Data for analysis:
________

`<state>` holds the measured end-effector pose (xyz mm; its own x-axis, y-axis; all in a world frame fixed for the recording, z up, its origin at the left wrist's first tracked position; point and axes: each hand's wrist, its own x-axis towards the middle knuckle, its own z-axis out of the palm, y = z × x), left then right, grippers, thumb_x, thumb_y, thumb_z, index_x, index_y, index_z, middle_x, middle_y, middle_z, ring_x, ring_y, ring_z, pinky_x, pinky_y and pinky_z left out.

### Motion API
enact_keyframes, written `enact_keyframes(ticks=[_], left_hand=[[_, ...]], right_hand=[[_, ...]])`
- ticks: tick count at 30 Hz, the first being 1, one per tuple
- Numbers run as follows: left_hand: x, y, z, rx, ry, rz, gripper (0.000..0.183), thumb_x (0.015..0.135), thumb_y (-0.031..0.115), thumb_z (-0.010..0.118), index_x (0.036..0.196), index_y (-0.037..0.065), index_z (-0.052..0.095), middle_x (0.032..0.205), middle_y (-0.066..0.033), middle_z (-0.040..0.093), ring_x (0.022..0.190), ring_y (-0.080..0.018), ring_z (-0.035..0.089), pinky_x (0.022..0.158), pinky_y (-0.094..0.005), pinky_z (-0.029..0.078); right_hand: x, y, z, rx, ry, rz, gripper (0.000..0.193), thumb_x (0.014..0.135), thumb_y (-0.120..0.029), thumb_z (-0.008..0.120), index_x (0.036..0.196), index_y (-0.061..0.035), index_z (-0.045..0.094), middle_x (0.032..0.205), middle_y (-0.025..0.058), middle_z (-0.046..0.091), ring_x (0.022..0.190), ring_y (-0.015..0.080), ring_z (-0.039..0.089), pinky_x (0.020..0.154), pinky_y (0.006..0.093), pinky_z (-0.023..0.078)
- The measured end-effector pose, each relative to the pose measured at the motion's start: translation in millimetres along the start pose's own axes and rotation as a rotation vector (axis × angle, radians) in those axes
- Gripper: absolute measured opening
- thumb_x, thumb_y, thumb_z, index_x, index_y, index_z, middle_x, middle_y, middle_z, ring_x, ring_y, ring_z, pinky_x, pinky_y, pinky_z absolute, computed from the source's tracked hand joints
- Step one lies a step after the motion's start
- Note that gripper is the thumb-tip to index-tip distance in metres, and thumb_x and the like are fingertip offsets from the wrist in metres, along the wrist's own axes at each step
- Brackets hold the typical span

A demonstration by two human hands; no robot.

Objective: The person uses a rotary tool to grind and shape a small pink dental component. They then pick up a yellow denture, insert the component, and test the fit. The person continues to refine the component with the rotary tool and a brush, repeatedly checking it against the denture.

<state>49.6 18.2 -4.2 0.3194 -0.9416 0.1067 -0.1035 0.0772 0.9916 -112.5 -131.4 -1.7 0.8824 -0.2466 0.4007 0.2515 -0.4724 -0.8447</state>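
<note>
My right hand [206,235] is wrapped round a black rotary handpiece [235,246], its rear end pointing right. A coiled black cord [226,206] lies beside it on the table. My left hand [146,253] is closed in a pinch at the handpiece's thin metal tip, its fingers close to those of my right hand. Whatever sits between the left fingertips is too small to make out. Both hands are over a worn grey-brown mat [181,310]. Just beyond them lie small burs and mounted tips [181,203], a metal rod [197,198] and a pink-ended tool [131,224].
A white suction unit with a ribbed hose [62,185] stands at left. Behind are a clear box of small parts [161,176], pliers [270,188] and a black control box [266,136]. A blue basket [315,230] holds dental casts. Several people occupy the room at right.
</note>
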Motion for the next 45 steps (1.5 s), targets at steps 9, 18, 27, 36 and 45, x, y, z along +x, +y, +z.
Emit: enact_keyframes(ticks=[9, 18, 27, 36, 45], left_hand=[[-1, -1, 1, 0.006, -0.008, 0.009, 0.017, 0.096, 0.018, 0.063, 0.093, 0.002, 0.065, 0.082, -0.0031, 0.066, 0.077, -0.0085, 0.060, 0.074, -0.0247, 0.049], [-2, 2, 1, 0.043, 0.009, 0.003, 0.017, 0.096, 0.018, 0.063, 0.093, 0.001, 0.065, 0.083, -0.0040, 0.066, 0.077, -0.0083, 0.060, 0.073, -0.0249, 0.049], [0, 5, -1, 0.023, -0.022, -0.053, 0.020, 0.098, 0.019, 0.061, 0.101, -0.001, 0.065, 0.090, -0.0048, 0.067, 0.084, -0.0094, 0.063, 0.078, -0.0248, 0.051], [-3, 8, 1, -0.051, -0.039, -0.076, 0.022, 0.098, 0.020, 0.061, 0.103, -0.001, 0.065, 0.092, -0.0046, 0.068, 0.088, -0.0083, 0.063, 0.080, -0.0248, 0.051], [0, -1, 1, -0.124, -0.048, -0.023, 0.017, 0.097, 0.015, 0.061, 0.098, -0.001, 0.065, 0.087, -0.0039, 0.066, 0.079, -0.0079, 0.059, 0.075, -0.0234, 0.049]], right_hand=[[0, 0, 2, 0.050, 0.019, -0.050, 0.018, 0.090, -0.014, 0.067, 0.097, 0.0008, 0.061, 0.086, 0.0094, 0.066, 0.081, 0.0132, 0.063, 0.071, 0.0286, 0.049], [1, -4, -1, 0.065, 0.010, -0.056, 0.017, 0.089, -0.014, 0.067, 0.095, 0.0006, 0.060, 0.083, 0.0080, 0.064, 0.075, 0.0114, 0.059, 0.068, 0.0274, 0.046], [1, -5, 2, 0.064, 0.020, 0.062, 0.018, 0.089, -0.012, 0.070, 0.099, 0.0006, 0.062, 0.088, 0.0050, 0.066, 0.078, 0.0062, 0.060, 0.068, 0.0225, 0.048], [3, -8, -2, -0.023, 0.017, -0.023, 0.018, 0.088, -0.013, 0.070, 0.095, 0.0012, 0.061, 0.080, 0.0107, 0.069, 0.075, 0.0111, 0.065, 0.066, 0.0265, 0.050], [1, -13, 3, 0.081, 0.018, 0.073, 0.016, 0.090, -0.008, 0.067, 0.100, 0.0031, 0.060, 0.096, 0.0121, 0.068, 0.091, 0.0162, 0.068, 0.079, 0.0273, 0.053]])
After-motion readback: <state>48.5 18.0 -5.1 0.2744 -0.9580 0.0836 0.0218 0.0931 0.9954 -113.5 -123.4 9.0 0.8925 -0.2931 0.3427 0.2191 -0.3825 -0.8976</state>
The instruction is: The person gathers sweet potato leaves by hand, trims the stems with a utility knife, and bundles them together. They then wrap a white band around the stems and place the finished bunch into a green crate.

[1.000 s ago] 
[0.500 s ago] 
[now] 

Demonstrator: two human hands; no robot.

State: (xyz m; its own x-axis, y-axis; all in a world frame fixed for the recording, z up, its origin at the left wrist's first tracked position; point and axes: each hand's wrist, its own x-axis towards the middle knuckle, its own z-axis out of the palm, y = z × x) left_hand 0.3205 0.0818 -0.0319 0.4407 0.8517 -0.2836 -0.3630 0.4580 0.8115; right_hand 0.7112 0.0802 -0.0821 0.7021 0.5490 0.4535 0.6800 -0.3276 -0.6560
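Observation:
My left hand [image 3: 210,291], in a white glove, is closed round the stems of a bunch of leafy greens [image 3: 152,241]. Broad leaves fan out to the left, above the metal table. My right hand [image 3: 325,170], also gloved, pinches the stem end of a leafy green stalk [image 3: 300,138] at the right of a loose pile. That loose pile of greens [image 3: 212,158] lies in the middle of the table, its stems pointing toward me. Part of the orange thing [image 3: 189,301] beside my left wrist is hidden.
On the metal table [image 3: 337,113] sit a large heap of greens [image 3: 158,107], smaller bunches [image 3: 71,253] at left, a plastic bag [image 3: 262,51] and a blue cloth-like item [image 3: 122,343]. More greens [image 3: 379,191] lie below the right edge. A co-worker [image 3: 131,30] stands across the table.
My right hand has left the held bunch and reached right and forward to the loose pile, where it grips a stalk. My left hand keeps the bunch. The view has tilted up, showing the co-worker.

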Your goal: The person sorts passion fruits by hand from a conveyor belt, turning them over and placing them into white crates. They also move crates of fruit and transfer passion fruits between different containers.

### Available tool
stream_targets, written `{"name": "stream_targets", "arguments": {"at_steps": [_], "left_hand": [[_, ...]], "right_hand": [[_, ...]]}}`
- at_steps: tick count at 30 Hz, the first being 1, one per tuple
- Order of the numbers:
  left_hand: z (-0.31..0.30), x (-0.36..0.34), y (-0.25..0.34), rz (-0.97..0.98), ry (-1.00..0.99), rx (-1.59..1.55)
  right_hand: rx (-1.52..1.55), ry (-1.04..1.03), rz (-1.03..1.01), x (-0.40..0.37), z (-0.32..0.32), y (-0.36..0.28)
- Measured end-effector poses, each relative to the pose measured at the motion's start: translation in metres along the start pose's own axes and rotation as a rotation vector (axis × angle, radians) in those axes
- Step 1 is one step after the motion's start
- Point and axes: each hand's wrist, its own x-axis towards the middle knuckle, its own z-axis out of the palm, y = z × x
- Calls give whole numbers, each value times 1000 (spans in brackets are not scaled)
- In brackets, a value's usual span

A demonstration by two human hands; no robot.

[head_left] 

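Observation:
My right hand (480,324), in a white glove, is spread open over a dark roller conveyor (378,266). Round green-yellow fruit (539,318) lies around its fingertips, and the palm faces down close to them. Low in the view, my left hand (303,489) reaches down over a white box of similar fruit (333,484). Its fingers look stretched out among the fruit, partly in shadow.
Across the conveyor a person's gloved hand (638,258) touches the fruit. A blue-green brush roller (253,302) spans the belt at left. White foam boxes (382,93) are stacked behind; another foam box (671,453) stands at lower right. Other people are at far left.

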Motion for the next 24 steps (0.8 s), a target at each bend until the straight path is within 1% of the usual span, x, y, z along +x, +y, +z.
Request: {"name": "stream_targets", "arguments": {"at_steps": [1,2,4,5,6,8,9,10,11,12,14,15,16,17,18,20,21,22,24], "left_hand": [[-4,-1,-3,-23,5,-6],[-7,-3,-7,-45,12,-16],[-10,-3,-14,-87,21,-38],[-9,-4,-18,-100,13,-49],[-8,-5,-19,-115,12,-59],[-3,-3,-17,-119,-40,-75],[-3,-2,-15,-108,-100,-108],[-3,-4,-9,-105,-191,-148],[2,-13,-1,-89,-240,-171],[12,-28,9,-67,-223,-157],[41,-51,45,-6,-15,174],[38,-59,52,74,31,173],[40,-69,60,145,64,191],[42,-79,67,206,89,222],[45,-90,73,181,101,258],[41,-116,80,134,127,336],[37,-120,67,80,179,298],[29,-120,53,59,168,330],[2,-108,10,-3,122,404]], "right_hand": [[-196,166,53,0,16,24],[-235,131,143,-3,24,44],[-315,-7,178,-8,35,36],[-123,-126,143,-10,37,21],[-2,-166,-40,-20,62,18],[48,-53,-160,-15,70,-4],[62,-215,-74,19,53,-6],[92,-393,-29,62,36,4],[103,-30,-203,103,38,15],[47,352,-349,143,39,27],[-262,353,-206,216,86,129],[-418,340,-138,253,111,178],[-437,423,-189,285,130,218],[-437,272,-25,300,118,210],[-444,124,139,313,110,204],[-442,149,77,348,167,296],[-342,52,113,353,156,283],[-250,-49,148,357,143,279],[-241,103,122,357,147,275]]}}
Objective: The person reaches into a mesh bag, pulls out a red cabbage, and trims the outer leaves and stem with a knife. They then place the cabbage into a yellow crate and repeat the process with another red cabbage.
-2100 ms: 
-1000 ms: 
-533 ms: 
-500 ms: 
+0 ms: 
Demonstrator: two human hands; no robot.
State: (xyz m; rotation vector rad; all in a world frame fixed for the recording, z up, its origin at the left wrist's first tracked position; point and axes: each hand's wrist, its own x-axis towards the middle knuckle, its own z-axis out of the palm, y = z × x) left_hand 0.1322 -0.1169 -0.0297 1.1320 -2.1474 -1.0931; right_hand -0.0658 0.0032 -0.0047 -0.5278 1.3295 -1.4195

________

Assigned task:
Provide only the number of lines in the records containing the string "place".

Reply to the exercise:
2